How might we recognize that we earn relationships? How might we acknowledge that we have limited bandwidth and cannot foster limitless relationships? What steps have others taken to merit their relationships with you? What super powers do you bring to a relationship?
We the People
Dedicated to serving others, perhaps start with the perspective of ‘we.’ A marching band of one person might be unique but likely limited in their capabilities. If we work together, we can achieve a level of performance and impact that might not be available to those who focus on their individual status. Even if the stadium is not full, we deliver for those who are looking to engage with what we have to offer.
Sightseeing
When you take your fans on a sightseeing tour of your work, how does it stand out? Are you able to provide ‘behind the scenes’ experiences? Do you curate a remarkable event? Are you able to tour them in a unique manner? Do you have a secret door that gets opened? A surprise guest? A token of appreciation that is customized?
It does not take a lot to make an experience stand out. It is best when it adds meaning to our fan experience.
A Moment in Neutral
Remaining in ‘drive’ is the favored gear of business articles. They recommend how to stay out of neutral.

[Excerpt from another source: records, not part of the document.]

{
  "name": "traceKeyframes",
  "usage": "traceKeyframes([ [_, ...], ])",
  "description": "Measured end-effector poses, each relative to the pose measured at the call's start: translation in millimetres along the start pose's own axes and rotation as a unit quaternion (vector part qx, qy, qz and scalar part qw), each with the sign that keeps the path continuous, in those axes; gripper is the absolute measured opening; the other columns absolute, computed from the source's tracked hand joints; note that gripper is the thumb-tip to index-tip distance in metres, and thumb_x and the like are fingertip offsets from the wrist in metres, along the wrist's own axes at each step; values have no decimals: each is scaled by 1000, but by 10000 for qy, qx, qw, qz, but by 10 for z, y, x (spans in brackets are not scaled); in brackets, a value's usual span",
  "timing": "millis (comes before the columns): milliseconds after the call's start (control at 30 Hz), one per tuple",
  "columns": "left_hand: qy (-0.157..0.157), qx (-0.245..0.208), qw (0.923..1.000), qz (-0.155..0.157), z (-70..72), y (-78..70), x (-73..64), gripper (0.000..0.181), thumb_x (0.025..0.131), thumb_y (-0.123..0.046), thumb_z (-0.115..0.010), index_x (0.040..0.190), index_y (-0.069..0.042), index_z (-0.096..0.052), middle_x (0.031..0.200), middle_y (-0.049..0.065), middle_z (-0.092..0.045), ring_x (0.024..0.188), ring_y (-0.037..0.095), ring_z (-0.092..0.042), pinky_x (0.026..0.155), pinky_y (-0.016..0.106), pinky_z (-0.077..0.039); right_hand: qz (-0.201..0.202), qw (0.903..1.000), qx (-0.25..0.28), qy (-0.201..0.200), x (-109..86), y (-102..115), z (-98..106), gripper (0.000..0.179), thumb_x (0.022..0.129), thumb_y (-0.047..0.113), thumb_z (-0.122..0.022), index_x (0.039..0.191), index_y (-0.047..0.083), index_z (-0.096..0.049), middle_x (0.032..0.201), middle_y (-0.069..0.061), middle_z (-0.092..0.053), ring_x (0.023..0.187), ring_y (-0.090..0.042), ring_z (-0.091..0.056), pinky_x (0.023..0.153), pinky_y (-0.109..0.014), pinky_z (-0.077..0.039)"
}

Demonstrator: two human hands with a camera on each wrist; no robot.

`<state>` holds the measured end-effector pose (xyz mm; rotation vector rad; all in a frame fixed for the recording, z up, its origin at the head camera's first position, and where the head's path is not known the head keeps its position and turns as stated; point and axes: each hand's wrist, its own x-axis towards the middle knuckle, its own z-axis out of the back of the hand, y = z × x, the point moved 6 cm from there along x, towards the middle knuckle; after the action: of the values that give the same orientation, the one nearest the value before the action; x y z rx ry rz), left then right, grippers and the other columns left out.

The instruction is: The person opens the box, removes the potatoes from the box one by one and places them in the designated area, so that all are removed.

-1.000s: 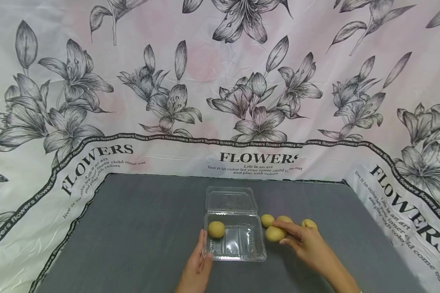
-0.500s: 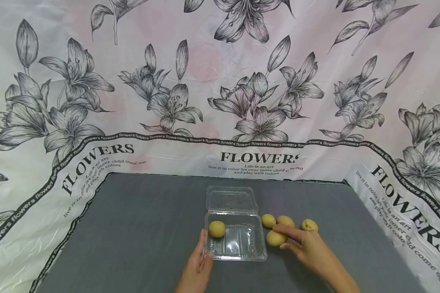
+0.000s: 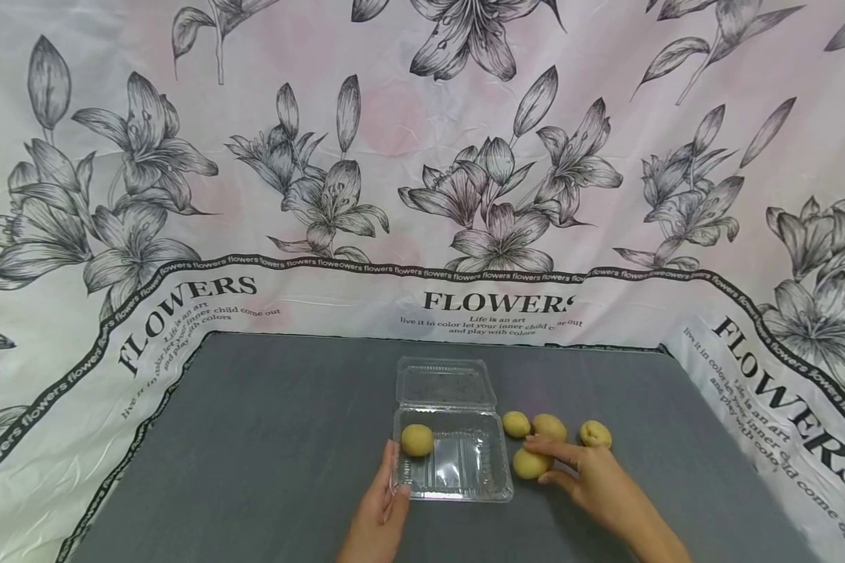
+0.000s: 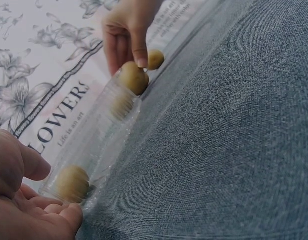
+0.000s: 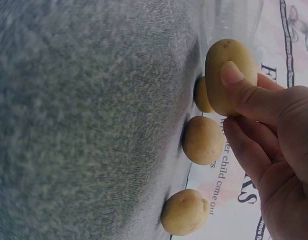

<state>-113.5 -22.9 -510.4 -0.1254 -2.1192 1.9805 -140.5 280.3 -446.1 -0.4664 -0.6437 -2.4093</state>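
My right hand pinches a yellow potato between thumb and fingers, just right of a clear plastic clamshell container. In the right wrist view, the thumb presses on the near face of this potato. The container's lid is folded back. One potato lies inside at the left. At the container's front left corner is my left hand, its fingers along the side wall and its thumb at the front. In the left wrist view, these fingers curl loosely beside the potato in the container.
Behind the held potato, two potatoes lie close together, a smaller one and a larger one. Another potato lies farther right. Everything rests on a dark grey tabletop with a flower-printed cloth behind and at the sides.
The right hand and its potato have shifted slightly toward the front, leaving more of the potatoes behind in view. The left hand and the container have hardly moved.
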Motion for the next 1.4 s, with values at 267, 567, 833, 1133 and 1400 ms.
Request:
traceKeyframes([
  [267,-38,33,10000,79,-8,-4,-7,73,110,-3,-53,166,8,-8,171,30,-8,152,35,-9,113,11,-24,59,9999,-101,-48,-16,-6,-13,58,66,3,-97,120,18,-81,117,10,-79,108,-21,-75,94,-3,-46],
  [567,29,-31,9999,129,-13,-17,-5,74,110,-3,-52,166,8,-5,171,30,-4,153,36,-5,113,11,-24,-40,9999,-117,56,-28,-17,-46,56,69,3,-95,121,17,-80,118,8,-79,109,-20,-75,94,-3,-46],
  [833,94,-82,9999,61,-13,-14,-9,74,111,-5,-52,165,8,-3,171,31,-2,154,38,-3,114,14,-21,211,9996,-204,28,-24,4,-16,53,72,8,-95,122,16,-79,114,7,-80,96,-7,-75,85,-7,-52],
  [1133,101,-107,9998,-114,-6,-35,-13,73,110,-2,-51,165,10,-3,170,34,-3,153,43,-3,114,13,-20,151,9996,-218,126,-66,-24,12,51,73,10,-96,121,17,-79,113,8,-80,96,-5,-75,84,-7,-52],
  [1400,72,95,9999,-30,-5,-42,-12,74,111,-7,-53,166,8,-5,171,32,-6,155,41,-5,115,18,-22,63,9995,-316,44,-106,-31,46,51,72,12,-97,120,19,-79,112,8,-80,97,-5,-74,83,-7,-52],
])
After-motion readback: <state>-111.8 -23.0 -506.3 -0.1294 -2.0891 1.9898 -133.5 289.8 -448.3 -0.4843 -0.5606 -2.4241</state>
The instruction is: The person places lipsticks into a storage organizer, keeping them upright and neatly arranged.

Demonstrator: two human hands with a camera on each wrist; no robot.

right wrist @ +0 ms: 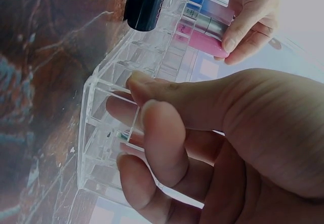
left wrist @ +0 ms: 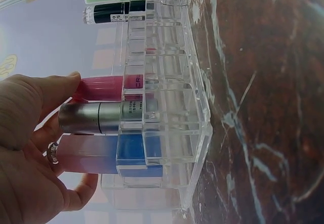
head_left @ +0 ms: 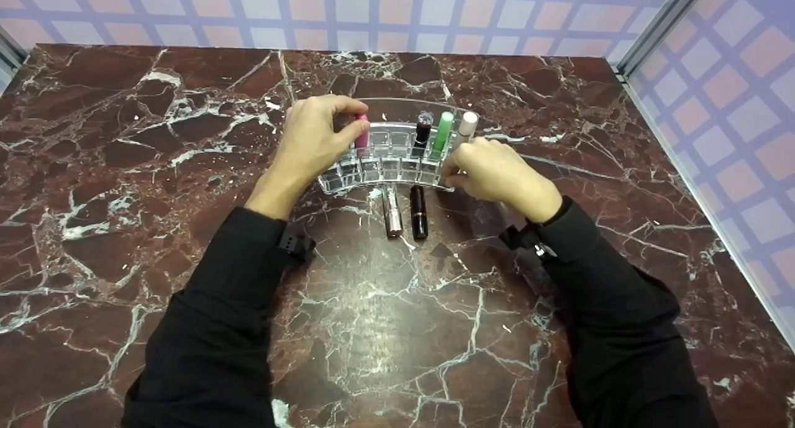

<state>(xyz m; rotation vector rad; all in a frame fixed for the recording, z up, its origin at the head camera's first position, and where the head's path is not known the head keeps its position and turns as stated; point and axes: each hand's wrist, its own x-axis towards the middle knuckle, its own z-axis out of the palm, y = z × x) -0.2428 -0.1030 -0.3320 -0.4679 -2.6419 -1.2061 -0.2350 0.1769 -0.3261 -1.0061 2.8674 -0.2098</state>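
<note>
One pink cosmetic tube stands in a compartment of the clear, curved, tiered organizer, a little above and left of the centre of the head view. The left hand pinches its upper end narrowly between thumb and index finger. In the left wrist view, just below the pink tube, stand a silver-grey tube and, at lower left of centre, a pink-and-blue tube, both near the palm.

The right hand, right of centre in the head view, pinches the organizer's front right part with thumb and fingers; a fingertip shows through the clear plastic in the right wrist view.

Right of centre in the upper half of the head view, three more tubes stand in the back part of the organizer: a black tube with a clear top, a green tube and a white-capped tube. Below the organizer's front edge, mid-frame, a shiny silver tube and a glossy black tube lie side by side, apart, on the dark red marbled table.
</note>
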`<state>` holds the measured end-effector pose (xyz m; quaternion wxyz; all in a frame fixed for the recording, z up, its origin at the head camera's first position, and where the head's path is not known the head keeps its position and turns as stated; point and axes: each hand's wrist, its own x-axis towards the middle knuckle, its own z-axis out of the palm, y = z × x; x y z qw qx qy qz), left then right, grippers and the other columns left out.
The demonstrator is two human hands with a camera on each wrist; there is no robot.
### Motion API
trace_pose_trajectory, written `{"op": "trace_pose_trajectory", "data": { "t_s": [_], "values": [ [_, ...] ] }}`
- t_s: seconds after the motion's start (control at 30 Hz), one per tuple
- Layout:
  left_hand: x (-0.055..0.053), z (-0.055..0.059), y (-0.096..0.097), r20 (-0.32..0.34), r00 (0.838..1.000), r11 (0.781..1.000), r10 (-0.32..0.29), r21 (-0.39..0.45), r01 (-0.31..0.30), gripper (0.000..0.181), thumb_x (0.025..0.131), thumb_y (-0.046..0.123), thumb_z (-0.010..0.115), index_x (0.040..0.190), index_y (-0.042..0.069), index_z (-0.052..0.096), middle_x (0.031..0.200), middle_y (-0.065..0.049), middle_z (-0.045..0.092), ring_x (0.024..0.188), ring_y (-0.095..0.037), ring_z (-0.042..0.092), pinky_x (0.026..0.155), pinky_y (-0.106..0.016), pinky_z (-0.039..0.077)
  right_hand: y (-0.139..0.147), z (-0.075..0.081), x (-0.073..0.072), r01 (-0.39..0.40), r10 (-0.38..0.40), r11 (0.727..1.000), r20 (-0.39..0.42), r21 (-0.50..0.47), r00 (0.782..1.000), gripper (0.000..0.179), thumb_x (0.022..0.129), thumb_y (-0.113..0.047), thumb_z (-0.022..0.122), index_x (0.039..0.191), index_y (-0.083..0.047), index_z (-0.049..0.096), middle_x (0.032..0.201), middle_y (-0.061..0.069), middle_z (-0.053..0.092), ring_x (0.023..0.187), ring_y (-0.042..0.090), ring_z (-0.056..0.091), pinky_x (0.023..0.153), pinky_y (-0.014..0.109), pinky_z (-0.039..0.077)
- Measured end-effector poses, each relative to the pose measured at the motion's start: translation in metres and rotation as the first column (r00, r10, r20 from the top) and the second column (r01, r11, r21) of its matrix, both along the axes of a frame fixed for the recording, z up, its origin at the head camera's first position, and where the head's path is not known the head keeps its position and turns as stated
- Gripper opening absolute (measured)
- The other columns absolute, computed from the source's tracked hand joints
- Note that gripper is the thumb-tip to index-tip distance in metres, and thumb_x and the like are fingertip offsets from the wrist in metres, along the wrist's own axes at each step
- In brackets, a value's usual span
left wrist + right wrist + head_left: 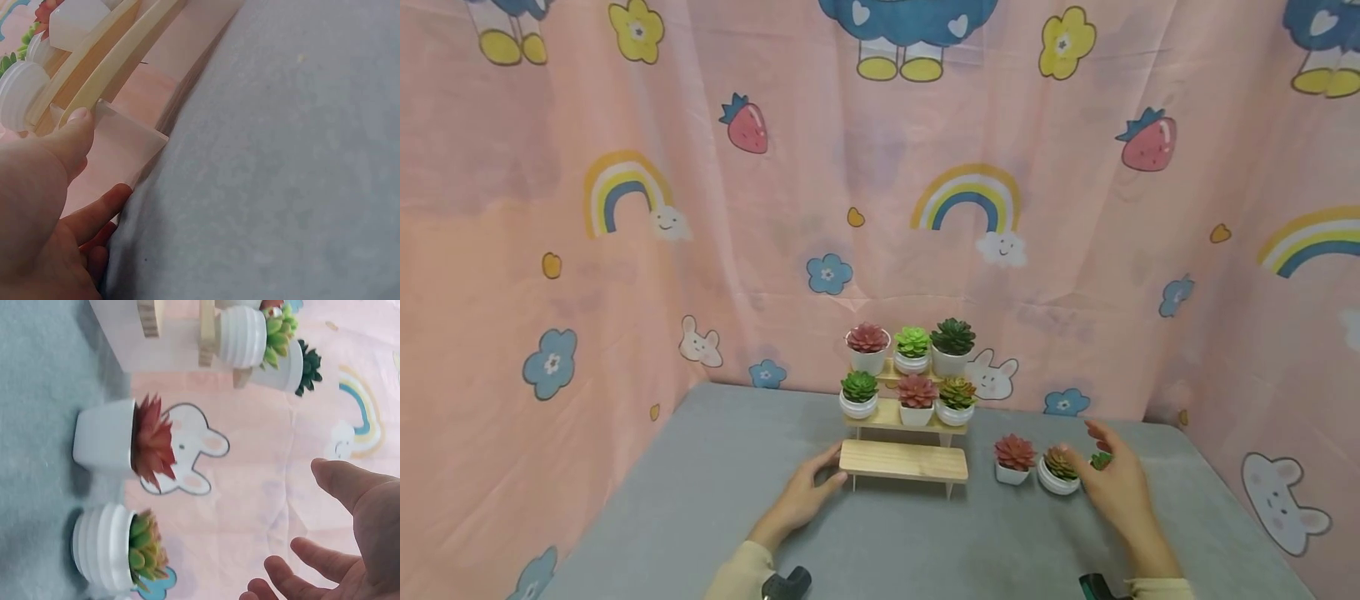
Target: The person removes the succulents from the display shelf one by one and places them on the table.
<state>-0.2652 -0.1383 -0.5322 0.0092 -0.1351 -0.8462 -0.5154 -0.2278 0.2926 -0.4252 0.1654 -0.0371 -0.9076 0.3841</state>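
A three-step wooden display stand (902, 461) with clear side panels stands mid-table. My left hand (803, 497) holds the left end of its bottom step. In the left wrist view, the thumb (78, 125) meets the step's edge and a fingertip (122, 192) reaches the side panel (128, 140). Toward the right, a red succulent (1014, 454) in a square white pot stands beside a yellow-green succulent (1057, 473) in a ribbed round pot. My right hand (1116, 483), fingers spread and holding nothing, is over a green succulent (1101, 460), mostly hidden behind it.
Three potted succulents, including a dark green one (952, 337), line the top step. The middle step bears three more, with a red one (917, 392) in its centre. A pink printed curtain (865, 167) hangs behind and beside the grey table (730, 442).
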Motion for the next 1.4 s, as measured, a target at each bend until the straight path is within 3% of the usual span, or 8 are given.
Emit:
{"op": "trace_pose_trajectory", "data": {
  "t_s": [0.4, 0.63, 0.83, 1.0, 1.4],
  "values": [
    [0.003, -0.003, -0.001, -0.002, 1.000, 1.000, -0.004, 0.005, 0.004, 0.059, 0.100, 0.031, 0.063, 0.153, 0.011, 0.044, 0.139, -0.016, 0.062, 0.144, -0.044, 0.043, 0.119, -0.069, 0.025, -0.030, -0.006, 0.002, -0.103, 0.102, 0.995, 0.116, 0.006, 0.988, 0.074, 0.097, -0.040, 0.067, 0.153, -0.001, 0.037, 0.151, 0.030, 0.043, 0.137, 0.048, 0.043, 0.104, 0.069, 0.041],
    [-0.003, 0.006, 0.001, -0.004, 1.000, 1.000, 0.004, 0.022, -0.004, 0.058, 0.100, 0.028, 0.063, 0.153, 0.012, 0.045, 0.138, -0.018, 0.062, 0.142, -0.043, 0.044, 0.119, -0.068, 0.025, -0.037, -0.009, -0.005, -0.114, 0.113, 0.993, 0.067, 0.011, 0.991, 0.072, 0.097, -0.035, 0.068, 0.151, 0.001, 0.037, 0.147, 0.032, 0.046, 0.134, 0.051, 0.046, 0.106, 0.069, 0.041],
    [-0.004, 0.002, -0.002, -0.009, 1.000, 1.000, 0.002, 0.014, -0.002, 0.058, 0.100, 0.028, 0.063, 0.153, 0.012, 0.045, 0.138, -0.017, 0.063, 0.142, -0.043, 0.045, 0.119, -0.068, 0.025, -0.050, -0.020, -0.008, -0.154, 0.154, 0.988, 0.055, -0.011, 0.986, 0.070, 0.097, -0.031, 0.069, 0.150, 0.002, 0.038, 0.148, 0.032, 0.046, 0.134, 0.051, 0.047, 0.105, 0.067, 0.044],
    [-0.003, -0.001, -0.001, 0.003, 1.000, 1.000, 0.005, -0.002, -0.005, 0.060, 0.100, 0.030, 0.063, 0.154, 0.013, 0.044, 0.139, -0.015, 0.063, 0.144, -0.042, 0.043, 0.120, -0.067, 0.025, -0.056, -0.026, -0.007, -0.177, 0.177, 0.984, 0.046, -0.005, 0.983, 0.070, 0.096, -0.031, 0.071, 0.150, 0.002, 0.041, 0.139, 0.031, 0.055, 0.127, 0.045, 0.054, 0.096, 0.060, 0.051],
    [-0.002, -0.001, -0.001, 0.019, 1.000, 1.000, 0.001, 0.017, -0.002, 0.059, 0.101, 0.030, 0.062, 0.154, 0.012, 0.044, 0.141, -0.017, 0.061, 0.144, -0.042, 0.043, 0.120, -0.068, 0.024, -0.062, -0.024, -0.014, -0.200, 0.201, 0.979, 0.002, -0.037, 0.980, 0.062, 0.098, -0.028, 0.067, 0.148, 0.000, 0.044, 0.132, 0.028, 0.060, 0.120, 0.041, 0.058, 0.100, 0.061, 0.051]
  ]
}}
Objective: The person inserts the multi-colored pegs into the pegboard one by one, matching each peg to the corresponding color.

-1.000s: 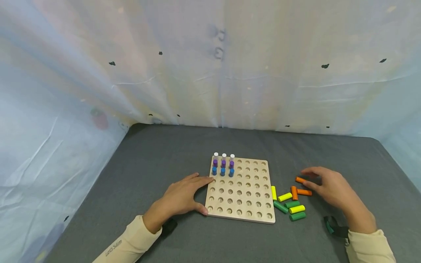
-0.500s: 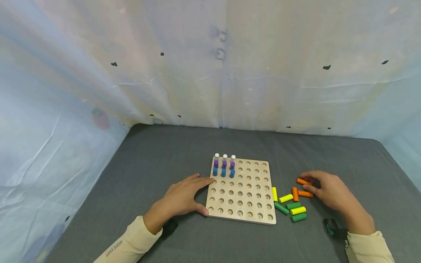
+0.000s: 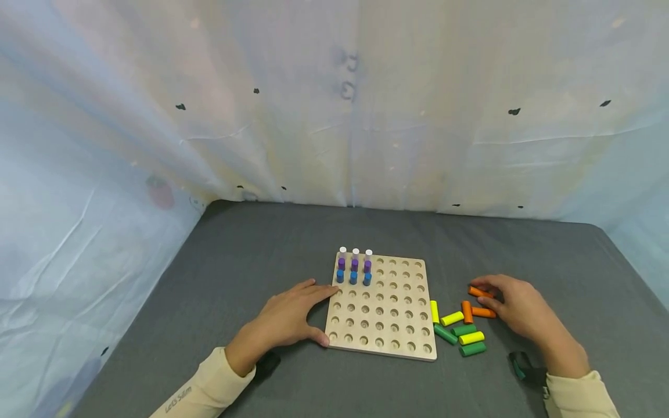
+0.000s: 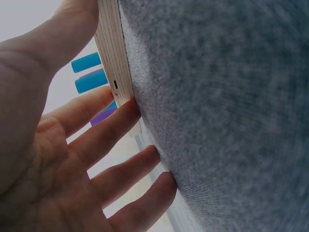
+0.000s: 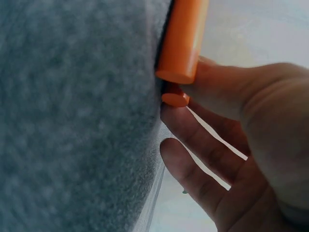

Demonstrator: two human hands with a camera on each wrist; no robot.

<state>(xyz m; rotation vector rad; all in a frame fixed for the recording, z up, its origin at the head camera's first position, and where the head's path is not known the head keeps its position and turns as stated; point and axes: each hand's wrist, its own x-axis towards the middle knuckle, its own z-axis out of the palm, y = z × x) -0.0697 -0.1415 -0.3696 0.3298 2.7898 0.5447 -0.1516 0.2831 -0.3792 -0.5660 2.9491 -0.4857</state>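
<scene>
Cream sleeves [image 3: 222,377], dark lettering [image 3: 179,399] on the left.

Head view: the counter [image 3: 272,244] is cut off by the lower edge of the frame, as are the left sleeve [image 3: 216,377], its lettering too small to read surely, and the right sleeve [image 3: 582,397]. Marks [image 3: 348,90] on the curtain [image 3: 407,69], upper centre, are blurred. The right hand [image 3: 518,309] partly covers an orange peg [image 3: 478,292]. Left wrist view: the board [image 4: 113,53] is cut off above, the left hand [image 4: 53,154] at the left; its fingers [image 4: 128,170] and the board conceal much of a purple peg [image 4: 103,116]. Right wrist view: the nearer orange peg [image 5: 181,48] is cut off above; the farther orange peg [image 5: 175,99] shows little but its end face.
</scene>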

Neutral is a good gear at the right moment. Encounter an intersection, an unexpected detour, an unanticipated event. Shifting to neutral to assess the possibilities or consider alternatives provides a moment of reflection. Too often, the commandment of ‘just drive’ allows for progress but misses the decision points that add depth and dimension to the journey.
How might we intentionally add ‘neutral’ as a viable gear to our enterprise’s workflow? How might we define it as one of the most powerful moments in an organization’s existence?
Your Pace
Find your pace, it is the amount of effort that you might sustain over the required distance. External factors like terrain, weather, and outside circumstances might dictate the exertion required. When we try to progress by calibrating our pace off of others, we may benefit from the draft or we may find ourselves over or under our ideal pace.
What is your happy pace? How do you know when you are in that zone? Where has it allowed you to travel?
Getting Out
It might be easy to enter. The door is open, the trail looks enticing, the seas are calm, or the new idea is energizing. When things do not proceed as anticipated, things get problematic. Our exit plan is not apparent. The door is locked, the trail has intersections we do not recall, the tide has turned, or the idea deflated our resources.
How might we consider the exit strategy before we launch? How might we leave clues to ourselves as we enter so we can retrace our steps?
Relative
Speed is relative. When running on the promenade deck of an ocean cruise boat, we get a peculiar GPS recording. The ship’s forward momentum might be faster than our average pace, so we progress across the ocean, even when our run changes to walking or standing. Viewed by a passenger sitting in a deck chair, our running speed might be assessed at 8 mph. Seen by a lighthouse tender as the vessel passes close by, we are estimated to be moving at our running pace, plus the ship’s speed. Now, our relative speed might be over 25 mph.
How might we recognize our perspective is relative? We see things from a unique perspective, and our assessment is relative to location. What may feel fast, slow, big, small, daring, safe, lonely, crowded, remarkable, or average is relative.